El olvido ha sido algo que me ha molestado desde la infancia, mi madre ha tenido que ver en eso sin siquiera sospecharlo.
Recuerdo una tarde fría con unos pocos años en la piel, llevaba entre las manos un ramo pesado de crisantemos, apenas podía con esas flores que, ahora creo, no eran tantas, es sabido que cuando somos niños todo es más grande o más lejos. Crisantemos blancos y amarillos me tapaban casi toda la visión, sólo podía ver un bolso colgando del hombro de mi madre que yo seguía de manera fiel. “Es acá” susurraba de pronto arrebatándome, con la emoción, las flores y vi un nicho viejo, carcomida la piedra por los años, un nombre ilegible junto a una cruz tallada, el marrón rodeándolo todo, un recuerdo completamente marrón salvo por las flores. “Acá está mi abuela, Melina” decía mi madre con los ojos tristes, envuelta ella en quién sabe qué imágenes, mientras se esforzaba para que los crisantemos embellecieran un poco esa angustia que no sé si estaba fuera o dentro de mí.
Ahí, en ese instante, la palabra olvido atravesó mi pensamiento y se instaló para siempre. Mamá era el único contacto con esa abuela, con ese pasado que se cernía oscuro de ausencias y de rostros. Mamá era el enlace entre sus muertos y yo. Cuando ella se fuera quién se acordaría de sus muertos, quién sería capaz de describir la sonrisa de ese nombre borroso que alguna vez fue mujer, madre, hermana, abuela, hija. Qué quedaba de su voz, de sus gestos, de su perfume… Nada, sólo sensaciones en la cabeza de mi madre que se perderían con ella. Supe que no quería eso para los míos.

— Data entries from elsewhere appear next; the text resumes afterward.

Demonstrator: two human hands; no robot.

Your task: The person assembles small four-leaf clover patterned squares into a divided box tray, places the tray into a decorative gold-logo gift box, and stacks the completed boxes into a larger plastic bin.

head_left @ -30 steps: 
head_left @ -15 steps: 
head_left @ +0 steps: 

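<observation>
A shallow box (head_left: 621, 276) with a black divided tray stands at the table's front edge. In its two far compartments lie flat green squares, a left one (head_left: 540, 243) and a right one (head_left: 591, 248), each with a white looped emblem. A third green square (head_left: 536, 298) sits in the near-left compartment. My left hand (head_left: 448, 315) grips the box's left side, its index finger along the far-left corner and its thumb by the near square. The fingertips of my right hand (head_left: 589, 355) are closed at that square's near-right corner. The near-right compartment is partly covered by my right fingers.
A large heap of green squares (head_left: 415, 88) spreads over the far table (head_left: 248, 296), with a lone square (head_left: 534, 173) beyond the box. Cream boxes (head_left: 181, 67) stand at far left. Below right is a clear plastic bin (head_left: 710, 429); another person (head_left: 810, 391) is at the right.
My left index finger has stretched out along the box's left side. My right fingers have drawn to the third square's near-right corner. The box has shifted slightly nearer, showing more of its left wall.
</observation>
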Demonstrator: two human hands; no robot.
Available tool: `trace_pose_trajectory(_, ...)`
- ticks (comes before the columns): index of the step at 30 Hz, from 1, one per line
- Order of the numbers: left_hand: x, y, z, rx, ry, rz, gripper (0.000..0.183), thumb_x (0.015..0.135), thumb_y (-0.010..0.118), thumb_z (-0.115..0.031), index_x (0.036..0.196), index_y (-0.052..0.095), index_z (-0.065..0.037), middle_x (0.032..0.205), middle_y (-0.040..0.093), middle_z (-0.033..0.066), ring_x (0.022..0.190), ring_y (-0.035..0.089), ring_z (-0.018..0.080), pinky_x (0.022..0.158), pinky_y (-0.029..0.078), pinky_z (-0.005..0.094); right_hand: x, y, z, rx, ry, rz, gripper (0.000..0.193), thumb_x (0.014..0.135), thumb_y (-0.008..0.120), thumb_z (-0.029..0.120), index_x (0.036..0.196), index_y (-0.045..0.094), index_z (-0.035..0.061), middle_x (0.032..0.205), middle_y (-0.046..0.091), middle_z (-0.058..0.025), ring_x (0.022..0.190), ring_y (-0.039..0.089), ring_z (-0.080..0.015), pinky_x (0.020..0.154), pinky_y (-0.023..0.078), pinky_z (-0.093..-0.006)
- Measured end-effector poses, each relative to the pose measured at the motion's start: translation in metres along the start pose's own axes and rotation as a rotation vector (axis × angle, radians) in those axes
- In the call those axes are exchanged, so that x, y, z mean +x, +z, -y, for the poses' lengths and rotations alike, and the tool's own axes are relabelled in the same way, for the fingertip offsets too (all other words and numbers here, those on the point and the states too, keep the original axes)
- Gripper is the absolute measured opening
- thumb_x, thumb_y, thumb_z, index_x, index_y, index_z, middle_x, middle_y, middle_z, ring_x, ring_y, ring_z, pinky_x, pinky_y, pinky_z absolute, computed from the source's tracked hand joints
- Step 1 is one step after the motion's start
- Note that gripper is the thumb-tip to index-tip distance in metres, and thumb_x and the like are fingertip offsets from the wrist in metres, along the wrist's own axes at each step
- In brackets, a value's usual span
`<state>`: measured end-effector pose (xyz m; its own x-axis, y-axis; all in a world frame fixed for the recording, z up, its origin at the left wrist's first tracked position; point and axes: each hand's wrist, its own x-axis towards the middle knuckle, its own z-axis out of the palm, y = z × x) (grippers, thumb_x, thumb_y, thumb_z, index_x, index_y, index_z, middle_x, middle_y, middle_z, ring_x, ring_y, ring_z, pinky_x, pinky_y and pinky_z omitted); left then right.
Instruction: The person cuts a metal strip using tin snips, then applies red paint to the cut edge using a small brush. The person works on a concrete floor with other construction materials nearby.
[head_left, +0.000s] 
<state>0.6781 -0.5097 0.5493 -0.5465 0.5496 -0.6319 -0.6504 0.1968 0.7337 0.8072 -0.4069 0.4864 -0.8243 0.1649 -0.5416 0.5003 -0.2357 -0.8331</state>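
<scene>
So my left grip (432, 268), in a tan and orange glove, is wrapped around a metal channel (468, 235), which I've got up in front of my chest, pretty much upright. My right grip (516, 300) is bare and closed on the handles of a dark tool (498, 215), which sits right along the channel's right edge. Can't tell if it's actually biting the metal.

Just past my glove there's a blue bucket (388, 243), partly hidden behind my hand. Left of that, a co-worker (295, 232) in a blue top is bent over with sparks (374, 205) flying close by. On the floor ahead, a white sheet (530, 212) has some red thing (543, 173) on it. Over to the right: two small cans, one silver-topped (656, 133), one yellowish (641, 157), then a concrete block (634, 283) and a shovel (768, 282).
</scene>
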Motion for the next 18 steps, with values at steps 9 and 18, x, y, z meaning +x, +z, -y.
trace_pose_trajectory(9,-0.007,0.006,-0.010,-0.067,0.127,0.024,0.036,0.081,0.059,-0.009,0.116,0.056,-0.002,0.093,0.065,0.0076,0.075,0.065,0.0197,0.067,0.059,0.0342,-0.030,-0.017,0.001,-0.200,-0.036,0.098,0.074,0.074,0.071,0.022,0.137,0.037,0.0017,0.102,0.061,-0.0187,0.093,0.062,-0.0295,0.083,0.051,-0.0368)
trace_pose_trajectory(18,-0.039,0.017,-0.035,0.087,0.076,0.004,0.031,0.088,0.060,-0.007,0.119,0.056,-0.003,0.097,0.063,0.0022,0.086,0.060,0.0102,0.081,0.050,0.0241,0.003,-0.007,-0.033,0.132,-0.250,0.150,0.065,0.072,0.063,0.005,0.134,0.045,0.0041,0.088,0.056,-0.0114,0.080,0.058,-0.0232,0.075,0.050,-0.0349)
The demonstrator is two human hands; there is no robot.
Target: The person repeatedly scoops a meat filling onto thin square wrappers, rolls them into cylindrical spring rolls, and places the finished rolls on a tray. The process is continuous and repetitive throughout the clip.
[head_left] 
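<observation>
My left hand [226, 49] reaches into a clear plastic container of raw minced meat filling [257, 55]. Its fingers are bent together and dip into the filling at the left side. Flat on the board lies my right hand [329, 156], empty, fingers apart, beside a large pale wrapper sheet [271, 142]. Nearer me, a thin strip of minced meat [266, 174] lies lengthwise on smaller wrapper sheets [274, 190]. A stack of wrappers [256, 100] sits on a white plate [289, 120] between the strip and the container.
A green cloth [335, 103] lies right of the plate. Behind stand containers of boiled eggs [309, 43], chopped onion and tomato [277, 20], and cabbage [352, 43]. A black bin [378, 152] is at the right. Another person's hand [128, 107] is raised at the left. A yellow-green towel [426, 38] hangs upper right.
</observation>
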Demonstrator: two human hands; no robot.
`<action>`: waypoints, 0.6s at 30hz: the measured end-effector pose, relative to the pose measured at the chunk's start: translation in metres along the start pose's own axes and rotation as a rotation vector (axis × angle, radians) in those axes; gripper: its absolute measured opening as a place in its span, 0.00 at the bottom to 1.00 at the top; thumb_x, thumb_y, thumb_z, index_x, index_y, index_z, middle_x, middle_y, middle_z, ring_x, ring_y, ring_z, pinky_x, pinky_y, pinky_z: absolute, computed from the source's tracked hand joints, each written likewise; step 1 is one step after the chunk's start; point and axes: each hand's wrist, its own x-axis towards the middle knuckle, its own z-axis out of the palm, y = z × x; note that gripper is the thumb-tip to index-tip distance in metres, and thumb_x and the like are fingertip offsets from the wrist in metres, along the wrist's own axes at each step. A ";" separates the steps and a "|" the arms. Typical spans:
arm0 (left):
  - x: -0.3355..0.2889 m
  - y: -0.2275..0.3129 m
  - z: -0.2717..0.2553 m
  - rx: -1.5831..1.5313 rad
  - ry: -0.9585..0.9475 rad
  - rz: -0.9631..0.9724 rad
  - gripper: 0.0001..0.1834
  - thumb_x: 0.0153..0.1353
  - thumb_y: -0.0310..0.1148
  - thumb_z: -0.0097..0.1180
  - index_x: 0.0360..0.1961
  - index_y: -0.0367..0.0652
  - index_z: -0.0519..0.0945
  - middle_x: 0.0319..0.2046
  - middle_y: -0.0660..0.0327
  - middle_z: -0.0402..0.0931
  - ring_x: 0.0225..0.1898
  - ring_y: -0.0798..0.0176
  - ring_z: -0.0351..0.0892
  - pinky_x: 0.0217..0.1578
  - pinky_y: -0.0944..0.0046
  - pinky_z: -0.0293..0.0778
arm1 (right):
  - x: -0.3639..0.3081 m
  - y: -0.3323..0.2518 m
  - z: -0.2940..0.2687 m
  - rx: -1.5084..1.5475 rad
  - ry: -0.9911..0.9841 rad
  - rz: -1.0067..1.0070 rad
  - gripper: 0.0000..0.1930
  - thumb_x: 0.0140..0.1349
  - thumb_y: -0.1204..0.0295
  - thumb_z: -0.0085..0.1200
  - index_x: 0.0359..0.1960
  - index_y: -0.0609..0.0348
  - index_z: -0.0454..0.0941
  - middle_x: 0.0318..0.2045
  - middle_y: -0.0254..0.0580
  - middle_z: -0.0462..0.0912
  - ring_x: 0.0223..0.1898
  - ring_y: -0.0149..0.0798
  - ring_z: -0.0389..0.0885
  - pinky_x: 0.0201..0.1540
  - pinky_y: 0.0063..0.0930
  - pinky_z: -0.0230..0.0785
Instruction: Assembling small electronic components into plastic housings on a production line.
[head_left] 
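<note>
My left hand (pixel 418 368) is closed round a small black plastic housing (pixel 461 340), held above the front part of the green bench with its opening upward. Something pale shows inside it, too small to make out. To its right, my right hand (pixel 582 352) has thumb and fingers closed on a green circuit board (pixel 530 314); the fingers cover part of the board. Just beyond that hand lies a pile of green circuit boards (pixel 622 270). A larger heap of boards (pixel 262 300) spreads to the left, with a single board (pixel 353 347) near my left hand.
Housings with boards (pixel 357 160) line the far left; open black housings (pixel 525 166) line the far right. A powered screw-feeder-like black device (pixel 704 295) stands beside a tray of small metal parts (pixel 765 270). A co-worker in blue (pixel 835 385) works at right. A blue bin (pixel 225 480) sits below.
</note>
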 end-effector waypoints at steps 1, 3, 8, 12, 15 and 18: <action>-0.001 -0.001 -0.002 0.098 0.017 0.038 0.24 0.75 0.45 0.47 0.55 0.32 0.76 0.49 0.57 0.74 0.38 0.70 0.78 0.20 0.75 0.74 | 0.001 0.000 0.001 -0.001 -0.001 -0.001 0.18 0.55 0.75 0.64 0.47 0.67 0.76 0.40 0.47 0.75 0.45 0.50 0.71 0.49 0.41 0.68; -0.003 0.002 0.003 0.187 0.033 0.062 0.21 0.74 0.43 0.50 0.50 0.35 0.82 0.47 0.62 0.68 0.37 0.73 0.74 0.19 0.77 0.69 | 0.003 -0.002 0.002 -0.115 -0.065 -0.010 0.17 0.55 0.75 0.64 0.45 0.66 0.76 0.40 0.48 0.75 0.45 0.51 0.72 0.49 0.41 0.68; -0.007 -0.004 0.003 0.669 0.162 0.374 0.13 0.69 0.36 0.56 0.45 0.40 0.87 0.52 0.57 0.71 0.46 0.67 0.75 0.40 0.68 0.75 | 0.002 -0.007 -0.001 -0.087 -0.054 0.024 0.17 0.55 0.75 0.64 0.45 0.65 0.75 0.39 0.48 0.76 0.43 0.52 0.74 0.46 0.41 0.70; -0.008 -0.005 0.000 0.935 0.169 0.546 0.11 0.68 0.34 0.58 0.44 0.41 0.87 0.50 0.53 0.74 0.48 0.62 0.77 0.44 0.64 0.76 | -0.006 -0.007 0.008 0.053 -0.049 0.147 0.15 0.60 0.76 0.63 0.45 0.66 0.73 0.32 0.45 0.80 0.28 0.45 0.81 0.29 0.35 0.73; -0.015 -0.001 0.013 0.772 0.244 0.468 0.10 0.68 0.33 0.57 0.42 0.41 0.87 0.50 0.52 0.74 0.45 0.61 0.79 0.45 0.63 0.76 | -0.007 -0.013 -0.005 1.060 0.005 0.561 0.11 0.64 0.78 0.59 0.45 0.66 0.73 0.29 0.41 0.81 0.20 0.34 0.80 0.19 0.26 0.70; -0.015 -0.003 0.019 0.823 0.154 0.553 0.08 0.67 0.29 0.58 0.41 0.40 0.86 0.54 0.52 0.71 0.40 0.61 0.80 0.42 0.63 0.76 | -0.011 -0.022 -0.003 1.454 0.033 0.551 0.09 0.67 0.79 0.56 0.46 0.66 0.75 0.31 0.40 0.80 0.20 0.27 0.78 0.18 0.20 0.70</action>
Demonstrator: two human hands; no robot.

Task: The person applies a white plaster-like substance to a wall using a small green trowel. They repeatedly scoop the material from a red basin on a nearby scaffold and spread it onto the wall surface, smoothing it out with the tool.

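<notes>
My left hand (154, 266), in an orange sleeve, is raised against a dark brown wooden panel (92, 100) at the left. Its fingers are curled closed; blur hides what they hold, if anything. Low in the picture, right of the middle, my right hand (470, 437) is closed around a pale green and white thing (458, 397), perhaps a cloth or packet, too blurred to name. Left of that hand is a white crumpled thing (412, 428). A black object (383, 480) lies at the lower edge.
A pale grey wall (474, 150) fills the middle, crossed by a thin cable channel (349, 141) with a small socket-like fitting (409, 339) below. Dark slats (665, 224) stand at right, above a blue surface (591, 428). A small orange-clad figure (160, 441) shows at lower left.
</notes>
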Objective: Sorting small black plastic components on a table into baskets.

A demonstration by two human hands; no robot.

Así comenzó mi batalla en contra del olvido, en un cementerio al que jamás volví pero que a pesar de todo vive en mi memoria en un recuerdo marrón, en la palabra “crisantemos” porque, sin darme cuenta, les he puesto palabras a mis ausentes o los he identificado con objetos cotidianos.
Cuando alguien dice “jazmines” por ejemplo, me llega mi abuela; es inevitable que se aparezca con un florero verde, adornando la casa año tras año para las navidades.
Con los caramelos de anís se presenta mi abuelo con un pantalón azul, los bolsillos llenos de papeles multicolores.
Con la palabra “barrilete” llega mi padre, con “luna” mi madre, con “chocolate” mis hermanos.
Grandes amigos viven en “belleza”, “calidez”, “maravilla” y “gris”.
Mi hija puebla la palabra “mariposa”, en “casa de horneros” me recibe una prima que se durmió una noche envuelta en silencio, en “vías” o “tren” una amiga que se quedó en el pasado.
Así es siempre.
De esta manera voy por la vida ligera de equipaje pero en compañía de todos, y es tan maravilloso pensar que los míos respiran en las palabras como creer que alguna vez yo pueda habitar la palabra “melancolía”.
Por eso, si en algún momento se cuela una palabra extraña y se plasma, descolgada y sin sentido, en mitad de mis textos, no crean que será por error: suele ocurrir que a los míos les encante estar presentes.